**YOUR ASSIGNMENT:**
I need the lines below from the one with "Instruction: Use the" down to the one with "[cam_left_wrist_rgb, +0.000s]" reproduced exactly, both ends included, and nothing else.

**MATERIAL FOR THE TASK:**
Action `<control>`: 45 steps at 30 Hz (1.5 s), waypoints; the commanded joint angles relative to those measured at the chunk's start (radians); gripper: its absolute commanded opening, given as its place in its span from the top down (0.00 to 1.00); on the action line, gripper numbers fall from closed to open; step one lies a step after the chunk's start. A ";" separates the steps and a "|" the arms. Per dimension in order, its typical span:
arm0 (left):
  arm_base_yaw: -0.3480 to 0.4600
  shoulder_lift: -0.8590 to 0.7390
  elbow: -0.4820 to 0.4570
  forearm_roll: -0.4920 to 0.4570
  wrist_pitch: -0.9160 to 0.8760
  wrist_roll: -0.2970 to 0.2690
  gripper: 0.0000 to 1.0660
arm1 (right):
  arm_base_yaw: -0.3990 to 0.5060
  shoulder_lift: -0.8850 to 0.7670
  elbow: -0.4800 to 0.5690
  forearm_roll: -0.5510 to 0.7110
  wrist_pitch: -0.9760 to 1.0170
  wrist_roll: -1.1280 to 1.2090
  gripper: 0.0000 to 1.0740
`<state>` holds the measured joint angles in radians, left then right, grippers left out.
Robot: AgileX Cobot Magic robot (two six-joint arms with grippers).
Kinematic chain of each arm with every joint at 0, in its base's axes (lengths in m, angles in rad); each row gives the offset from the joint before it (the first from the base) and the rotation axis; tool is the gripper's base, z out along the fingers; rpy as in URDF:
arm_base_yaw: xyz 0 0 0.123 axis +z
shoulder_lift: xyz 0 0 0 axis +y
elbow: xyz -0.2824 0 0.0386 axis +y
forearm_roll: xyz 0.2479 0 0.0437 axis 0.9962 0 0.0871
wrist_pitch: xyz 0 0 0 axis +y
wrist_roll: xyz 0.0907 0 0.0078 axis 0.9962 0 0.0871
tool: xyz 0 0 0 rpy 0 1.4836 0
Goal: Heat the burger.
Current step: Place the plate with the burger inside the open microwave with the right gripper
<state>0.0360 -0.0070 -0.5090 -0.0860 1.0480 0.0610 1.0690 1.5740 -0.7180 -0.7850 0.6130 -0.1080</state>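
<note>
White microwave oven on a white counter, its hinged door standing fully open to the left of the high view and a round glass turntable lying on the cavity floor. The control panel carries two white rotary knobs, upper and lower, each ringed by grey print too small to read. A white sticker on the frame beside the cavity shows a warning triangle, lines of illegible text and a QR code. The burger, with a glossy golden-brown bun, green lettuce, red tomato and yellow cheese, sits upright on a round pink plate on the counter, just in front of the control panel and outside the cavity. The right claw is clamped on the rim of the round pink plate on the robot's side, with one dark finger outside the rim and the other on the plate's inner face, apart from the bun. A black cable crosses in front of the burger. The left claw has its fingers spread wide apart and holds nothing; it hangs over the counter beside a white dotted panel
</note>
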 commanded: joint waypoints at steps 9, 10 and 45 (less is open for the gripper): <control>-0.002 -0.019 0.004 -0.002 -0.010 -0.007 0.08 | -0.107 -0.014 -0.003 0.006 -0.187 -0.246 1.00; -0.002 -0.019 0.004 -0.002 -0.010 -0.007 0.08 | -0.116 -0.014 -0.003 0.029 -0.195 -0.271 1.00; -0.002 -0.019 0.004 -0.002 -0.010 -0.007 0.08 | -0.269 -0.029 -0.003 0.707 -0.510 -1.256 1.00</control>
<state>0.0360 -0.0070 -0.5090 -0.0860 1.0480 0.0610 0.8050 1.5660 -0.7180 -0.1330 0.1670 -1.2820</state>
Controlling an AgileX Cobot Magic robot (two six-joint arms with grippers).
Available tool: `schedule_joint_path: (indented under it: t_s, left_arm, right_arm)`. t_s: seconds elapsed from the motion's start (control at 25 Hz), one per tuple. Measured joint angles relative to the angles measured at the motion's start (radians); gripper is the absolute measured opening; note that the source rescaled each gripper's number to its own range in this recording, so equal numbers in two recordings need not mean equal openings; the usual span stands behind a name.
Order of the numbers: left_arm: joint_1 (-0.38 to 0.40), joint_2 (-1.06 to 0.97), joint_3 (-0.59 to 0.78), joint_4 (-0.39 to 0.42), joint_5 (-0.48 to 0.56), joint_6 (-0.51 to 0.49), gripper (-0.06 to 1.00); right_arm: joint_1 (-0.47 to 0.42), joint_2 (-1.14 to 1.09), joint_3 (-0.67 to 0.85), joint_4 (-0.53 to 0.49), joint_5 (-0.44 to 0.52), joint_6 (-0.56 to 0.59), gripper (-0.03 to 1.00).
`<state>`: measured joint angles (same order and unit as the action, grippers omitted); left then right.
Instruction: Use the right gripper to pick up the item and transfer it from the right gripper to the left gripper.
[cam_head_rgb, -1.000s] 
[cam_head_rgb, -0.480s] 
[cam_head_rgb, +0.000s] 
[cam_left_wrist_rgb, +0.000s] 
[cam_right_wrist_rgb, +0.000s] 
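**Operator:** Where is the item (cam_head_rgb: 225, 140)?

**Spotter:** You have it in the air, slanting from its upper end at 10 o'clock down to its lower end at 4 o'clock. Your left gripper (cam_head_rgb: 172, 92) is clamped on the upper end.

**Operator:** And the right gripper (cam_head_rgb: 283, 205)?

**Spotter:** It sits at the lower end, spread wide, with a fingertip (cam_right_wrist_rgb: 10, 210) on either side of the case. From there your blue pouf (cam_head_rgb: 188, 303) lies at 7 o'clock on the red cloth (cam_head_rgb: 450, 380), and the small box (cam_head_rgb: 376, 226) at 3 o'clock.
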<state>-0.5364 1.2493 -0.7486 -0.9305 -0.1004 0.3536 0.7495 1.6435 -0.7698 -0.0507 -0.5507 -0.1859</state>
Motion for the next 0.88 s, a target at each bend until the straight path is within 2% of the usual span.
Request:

**ANSWER BOX:**
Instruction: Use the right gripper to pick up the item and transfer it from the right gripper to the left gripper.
[cam_head_rgb, -1.000s] 
[cam_head_rgb, -0.480s] 
[cam_head_rgb, +0.000s] 
[cam_left_wrist_rgb, +0.000s] 

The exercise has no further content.